Pregnant women can be affected by acute conditions related to the abdominal viscus. Acute abdomen is an emergency in all patients and a decision regarding surgical management is usually needed. Acute abdomen in pregnancy can be due to conditions specific, associated or incidental to pregnancy. Pregnant women with acute abdomen many times are seen primarily by the obstetrician. The obstetrician should be aware about the incidental causes while evaluating such patients so as not to delay diagnosis and appropriate treatment. A need for multidisciplinary consultation should always be considered and sought.

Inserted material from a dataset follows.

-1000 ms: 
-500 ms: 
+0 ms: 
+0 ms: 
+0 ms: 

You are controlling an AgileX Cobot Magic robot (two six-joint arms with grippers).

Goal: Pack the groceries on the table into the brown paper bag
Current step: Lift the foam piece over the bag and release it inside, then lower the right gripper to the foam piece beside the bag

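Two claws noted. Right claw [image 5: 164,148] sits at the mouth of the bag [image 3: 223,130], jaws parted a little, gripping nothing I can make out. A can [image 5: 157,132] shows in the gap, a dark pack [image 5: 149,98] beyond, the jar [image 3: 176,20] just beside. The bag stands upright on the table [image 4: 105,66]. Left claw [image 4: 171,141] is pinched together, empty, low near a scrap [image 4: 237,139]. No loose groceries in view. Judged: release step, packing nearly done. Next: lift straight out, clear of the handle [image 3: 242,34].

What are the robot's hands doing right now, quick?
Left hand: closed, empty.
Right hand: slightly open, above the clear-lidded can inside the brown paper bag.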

Cause of acute abdomen in pregnancy may be difficult to elicit due to altered anatomy, physiology and altered laboratory parameters. Many of the incidental causes like acute appendicitis, cholecystitis, pancreatitis may mimic the normal symptoms of pregnancy like nausea and vomiting. Leucocytosis that is an important investigation of infectious and inflammatory pathology is also seen in normal pregnancy thus diluting its importance. Abdominal signs of tenderness, guarding and rigidity are also not very prominent as the enlarged gravid uterus has already stretched the peritoneum in advanced pregnancy thus limiting the occurrence of overt peritoneal signs. Examining the woman in the right or the left lateral position and displacing the gravid uterus may help in identifying the organ causing the pain.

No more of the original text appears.